The U.S. Justice Department announced charges against fifty high-powered parents on Tuesday, its largest ever college admissions prosecution to date. The accused were a part of an elaborate scheme and bought their children a spot at Stanford, Yale and other big-name U.S. universities.
The list included Hollywood actresses Felicity Huffman, Lori Loughlin and other prominent Wall Street and business leaders. The investigation involved 200 agents across the United States and brought charges against 50 people across six states.
The parents, who U.S. Attorney Andrew Lelling described as “a catalog of wealth and privilege”, falsified disabilities, bribed athletic recruiters and paid sums ranging from $50,000 all the way up to $1.2 million to help their children cheat on college entrance exams.

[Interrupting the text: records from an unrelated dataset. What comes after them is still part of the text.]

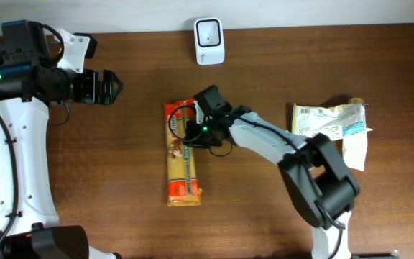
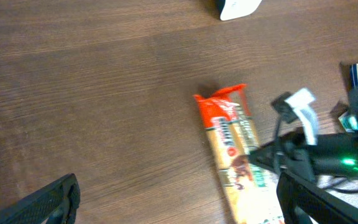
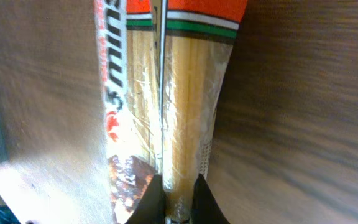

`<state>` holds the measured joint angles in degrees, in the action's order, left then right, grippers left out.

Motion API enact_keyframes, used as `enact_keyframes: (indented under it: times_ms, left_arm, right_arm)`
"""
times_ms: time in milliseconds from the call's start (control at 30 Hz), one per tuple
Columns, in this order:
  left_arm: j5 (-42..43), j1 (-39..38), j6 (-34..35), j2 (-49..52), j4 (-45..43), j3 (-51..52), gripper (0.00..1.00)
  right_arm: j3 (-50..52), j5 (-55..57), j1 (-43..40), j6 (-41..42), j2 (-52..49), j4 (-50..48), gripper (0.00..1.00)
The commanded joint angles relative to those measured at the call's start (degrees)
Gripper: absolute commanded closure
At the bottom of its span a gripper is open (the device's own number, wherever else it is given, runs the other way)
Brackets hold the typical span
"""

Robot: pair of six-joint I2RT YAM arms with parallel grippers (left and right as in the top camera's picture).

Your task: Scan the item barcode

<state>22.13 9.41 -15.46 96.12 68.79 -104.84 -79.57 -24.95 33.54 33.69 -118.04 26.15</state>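
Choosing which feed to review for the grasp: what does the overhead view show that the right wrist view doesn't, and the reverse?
Overhead only: the white scanner at the table's far edge, the open left gripper off to the side, and a crumpled bag on the right. Right wrist only: a close look at the right gripper, its fingers pinched shut on the spaghetti pack along its centre seam. Both: the spaghetti pack lying flat on the wooden table.
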Motion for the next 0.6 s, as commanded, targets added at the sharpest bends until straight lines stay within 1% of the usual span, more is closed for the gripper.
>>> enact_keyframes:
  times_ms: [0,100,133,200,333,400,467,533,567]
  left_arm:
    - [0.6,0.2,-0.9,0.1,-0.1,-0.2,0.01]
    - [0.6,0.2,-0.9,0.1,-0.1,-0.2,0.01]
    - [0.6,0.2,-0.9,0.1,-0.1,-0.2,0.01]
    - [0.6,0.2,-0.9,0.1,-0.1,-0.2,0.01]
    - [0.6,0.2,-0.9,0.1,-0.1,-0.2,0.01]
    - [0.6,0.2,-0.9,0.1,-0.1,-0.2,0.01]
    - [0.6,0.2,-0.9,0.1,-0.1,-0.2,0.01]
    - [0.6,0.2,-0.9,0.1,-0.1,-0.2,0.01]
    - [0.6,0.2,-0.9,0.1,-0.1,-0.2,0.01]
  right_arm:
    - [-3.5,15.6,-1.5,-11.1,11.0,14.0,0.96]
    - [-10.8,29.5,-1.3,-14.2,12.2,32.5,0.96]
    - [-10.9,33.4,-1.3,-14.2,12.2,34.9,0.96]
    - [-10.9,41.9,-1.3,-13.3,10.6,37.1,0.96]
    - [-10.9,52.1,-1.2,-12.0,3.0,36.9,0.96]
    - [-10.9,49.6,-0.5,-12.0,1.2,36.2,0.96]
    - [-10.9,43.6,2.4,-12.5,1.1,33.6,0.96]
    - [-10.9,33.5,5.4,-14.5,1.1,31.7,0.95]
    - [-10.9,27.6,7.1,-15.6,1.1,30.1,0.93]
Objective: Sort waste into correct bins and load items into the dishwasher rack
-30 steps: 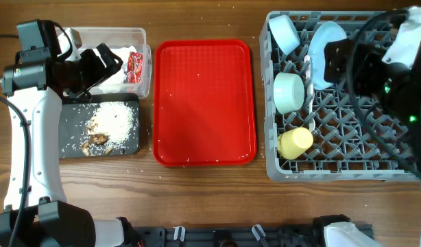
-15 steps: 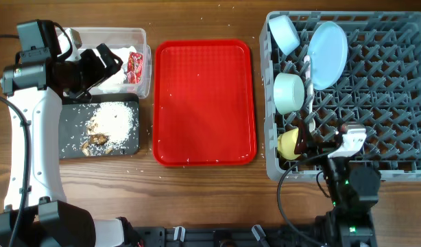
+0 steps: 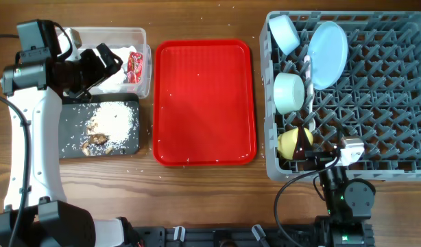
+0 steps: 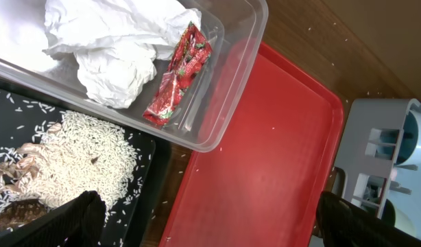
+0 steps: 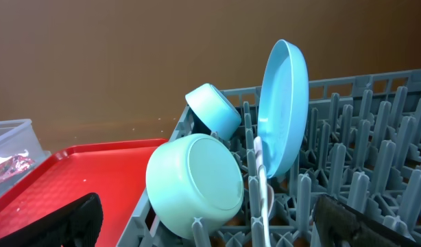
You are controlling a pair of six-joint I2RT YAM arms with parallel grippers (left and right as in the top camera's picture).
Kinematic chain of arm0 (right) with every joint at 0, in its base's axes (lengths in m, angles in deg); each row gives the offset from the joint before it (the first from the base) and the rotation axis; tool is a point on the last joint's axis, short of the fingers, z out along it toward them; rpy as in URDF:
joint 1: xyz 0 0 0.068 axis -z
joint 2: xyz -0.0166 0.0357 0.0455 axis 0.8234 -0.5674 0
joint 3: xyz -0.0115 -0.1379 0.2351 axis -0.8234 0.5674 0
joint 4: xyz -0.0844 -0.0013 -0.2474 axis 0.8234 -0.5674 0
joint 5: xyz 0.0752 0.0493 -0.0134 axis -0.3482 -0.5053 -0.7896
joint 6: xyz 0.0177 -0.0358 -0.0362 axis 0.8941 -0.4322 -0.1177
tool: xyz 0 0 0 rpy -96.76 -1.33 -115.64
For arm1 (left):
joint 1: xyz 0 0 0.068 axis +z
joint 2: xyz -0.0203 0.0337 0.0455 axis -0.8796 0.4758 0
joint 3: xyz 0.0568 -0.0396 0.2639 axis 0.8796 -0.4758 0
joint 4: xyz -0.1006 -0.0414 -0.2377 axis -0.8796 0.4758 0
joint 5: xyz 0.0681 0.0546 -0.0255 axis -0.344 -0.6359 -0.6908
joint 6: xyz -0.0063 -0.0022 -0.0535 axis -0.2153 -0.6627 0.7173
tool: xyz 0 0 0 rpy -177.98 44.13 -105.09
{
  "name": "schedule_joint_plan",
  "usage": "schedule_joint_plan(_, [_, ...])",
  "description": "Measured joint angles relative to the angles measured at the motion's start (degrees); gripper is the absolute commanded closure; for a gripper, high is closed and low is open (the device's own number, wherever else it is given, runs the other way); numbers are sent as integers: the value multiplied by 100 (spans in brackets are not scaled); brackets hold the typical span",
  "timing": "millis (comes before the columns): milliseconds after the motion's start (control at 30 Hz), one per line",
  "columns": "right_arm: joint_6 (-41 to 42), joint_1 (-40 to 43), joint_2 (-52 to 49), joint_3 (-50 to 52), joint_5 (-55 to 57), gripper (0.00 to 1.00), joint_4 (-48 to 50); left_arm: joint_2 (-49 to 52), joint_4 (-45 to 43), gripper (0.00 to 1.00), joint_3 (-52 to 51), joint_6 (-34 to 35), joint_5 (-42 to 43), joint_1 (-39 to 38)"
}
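The crumpled white napkin and the red wrapper lie in the clear tub. Rice with brown bits lies in the black tray. My left gripper hovers over the tub's near edge, open and empty; its fingertips show in the left wrist view. The grey rack holds the blue plate, two bowls, the yellow cup and white cutlery. My right gripper is open and empty at the rack's front edge, next to the cup.
The flat red serving tray lies between the bins and the rack, with a few rice grains on it. Loose grains are scattered on the wooden table. The right arm's base and cable sit at the table's front edge.
My right arm has swung from over the rack's far right down to the rack's front edge by the yellow cup. The left arm has not moved.
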Motion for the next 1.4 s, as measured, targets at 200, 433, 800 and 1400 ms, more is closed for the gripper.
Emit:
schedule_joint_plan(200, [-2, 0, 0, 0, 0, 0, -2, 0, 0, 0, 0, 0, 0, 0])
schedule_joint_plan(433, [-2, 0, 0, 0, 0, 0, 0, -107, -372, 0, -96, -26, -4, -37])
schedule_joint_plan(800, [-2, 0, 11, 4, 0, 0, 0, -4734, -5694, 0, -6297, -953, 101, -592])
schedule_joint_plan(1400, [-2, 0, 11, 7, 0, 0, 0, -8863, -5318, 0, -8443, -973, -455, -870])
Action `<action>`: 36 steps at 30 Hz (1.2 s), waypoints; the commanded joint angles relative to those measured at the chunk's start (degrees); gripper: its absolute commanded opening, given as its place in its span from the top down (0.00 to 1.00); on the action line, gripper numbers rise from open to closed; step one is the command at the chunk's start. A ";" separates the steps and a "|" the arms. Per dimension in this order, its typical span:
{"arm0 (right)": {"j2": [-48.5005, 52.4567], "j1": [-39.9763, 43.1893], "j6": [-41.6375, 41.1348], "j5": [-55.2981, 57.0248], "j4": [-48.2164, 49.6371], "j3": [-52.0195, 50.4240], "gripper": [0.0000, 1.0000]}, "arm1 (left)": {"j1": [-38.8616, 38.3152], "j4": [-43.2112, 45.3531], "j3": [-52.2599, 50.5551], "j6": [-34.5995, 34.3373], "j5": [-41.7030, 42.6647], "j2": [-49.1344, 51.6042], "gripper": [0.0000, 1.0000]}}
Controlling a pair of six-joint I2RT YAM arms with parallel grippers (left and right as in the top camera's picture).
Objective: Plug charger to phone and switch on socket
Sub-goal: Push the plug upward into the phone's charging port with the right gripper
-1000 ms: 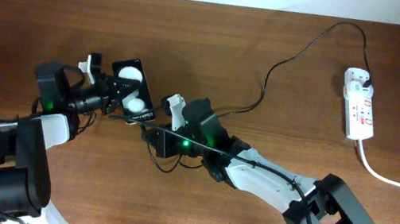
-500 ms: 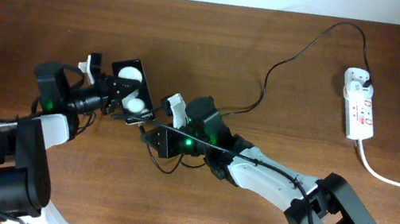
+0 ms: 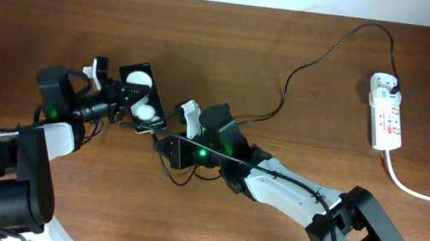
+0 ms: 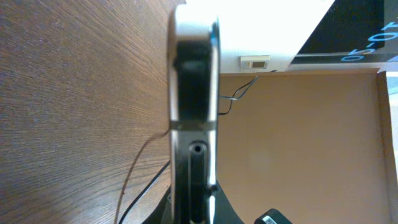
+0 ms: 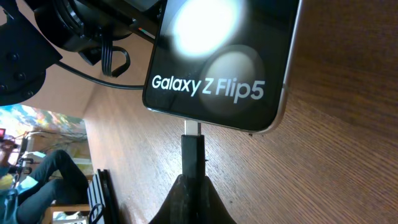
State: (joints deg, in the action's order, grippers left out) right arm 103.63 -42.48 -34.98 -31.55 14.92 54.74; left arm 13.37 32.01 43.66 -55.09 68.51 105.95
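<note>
Overhead: left pincer (image 3: 125, 96) grasps one phone (image 3: 140, 91), right pincer (image 3: 163, 138) grasps one charger (image 3: 286, 88), one socket (image 3: 387, 113) apart.

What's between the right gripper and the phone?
Only the charger connector, pinched in the right gripper, metal tip at the phone edge; the right wrist view shows it.

Glossy black phone (image 5: 221, 62) — silvery metal edge, grained wood table (image 3: 297, 38), matt.
</note>
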 commanded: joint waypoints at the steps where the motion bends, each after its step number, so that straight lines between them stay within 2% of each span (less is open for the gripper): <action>1: -1.27 0.28 0.57 3.63 0.07 0.02 0.96 | 0.02 0.31 -0.02 0.24 2.27 -1.46 1.00; 9: -1.27 0.28 -0.28 7.50 -0.39 0.02 0.96 | 0.02 0.31 -0.02 0.24 2.45 -1.46 1.00; 12: -1.27 0.28 -4.94 12.00 0.33 0.07 0.96 | 0.02 0.33 -0.02 0.24 2.67 -1.46 1.00; 15: -1.27 0.13 -6.27 14.21 1.46 0.07 0.96 | 0.02 0.33 -0.02 0.24 2.69 -1.46 1.00; 36: -1.27 0.13 -6.19 21.84 9.44 0.07 0.96 | -1.40 0.98 -0.02 0.26 3.74 -1.46 1.00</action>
State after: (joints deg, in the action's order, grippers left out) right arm 103.44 -44.12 -40.77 -19.44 21.30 53.65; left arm 12.97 33.74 44.75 -55.55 63.88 105.95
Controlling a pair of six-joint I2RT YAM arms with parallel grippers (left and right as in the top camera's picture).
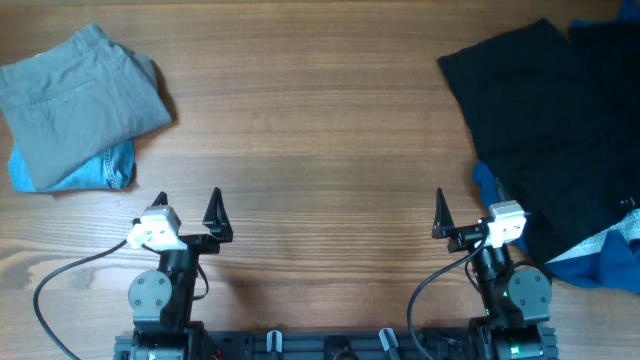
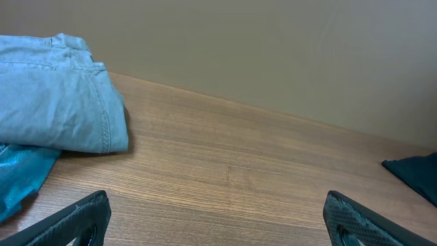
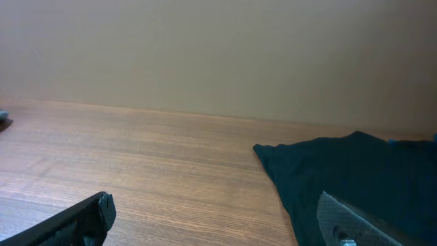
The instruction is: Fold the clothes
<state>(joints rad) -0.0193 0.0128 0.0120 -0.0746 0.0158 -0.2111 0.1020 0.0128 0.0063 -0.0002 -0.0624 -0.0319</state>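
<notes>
The grey shorts [image 1: 80, 100] lie folded at the table's far left, on top of a light-blue denim garment [image 1: 95, 172]. In the left wrist view the grey shorts [image 2: 58, 96] sit at the upper left, the denim [image 2: 20, 179] under them. My left gripper [image 1: 187, 205] is open and empty near the table's front, well short of the shorts; its fingers [image 2: 215, 219] frame bare wood. My right gripper [image 1: 465, 208] is open and empty at the front right, beside a black garment.
A big black garment [image 1: 560, 120] covers the right side of the table, also in the right wrist view [image 3: 355, 181]. Blue cloth [image 1: 600, 265] lies under it at the right edge. A wall stands behind the table.
</notes>
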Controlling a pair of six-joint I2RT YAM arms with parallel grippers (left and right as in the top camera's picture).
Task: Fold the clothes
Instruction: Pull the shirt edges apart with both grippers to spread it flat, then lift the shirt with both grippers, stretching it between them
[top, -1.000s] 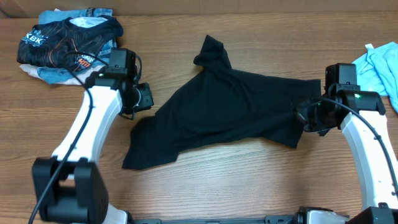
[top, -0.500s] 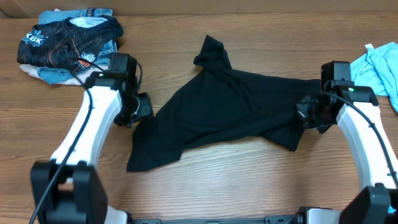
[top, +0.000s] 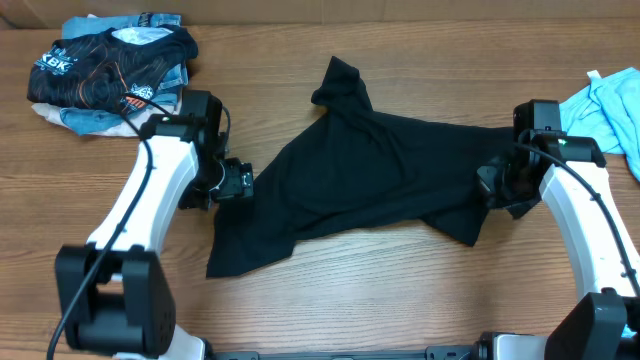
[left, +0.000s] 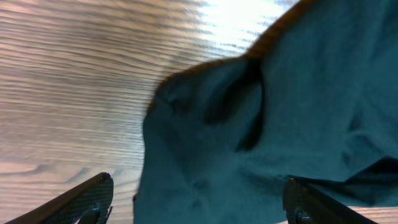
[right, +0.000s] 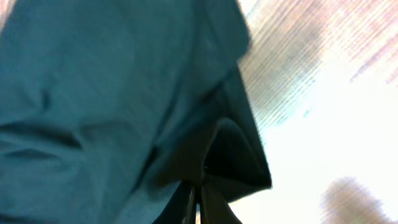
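Lying crumpled mid-tabletop: plain black soft-fabric T-shirt (top: 370, 170) on wooden tabletop (top: 400, 300) | left hand (top: 238, 182): fingers spread wide at the shirt's left edge, fabric beneath and between them, nothing gripped | right hand (top: 497, 185): pinched closed on the shirt's right edge

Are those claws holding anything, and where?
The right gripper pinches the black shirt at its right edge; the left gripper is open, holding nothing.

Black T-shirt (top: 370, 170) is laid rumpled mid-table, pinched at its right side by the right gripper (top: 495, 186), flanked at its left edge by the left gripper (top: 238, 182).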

Mr. Lelling was categorical that the accused parents were the “prime movers of this fraud” and used their wealth to create a separate and unfair admissions process for their children. “The real victims in this case are the hardworking students” who were displaced in the admissions process by “far less qualified students and their families who simply bought their way in.”
Examples of the brazen scheme quoted by The New York Times include:
A teenage girl who did not play soccer magically became a star soccer recruit at Yale. Cost to her parents: $1.2 million.
A high school boy eager to enroll at the University of Southern California was falsely deemed to have a learning disability so he could take his standardized test with a complicit proctor who would make sure he got the right score. Cost to his parents: at least $50,000.
A student with no experience rowing won a spot on the U.S.C. crew team after a photograph of another person in a boat was submitted as evidence of her prowess. Her parents wired $200,000 into a special account.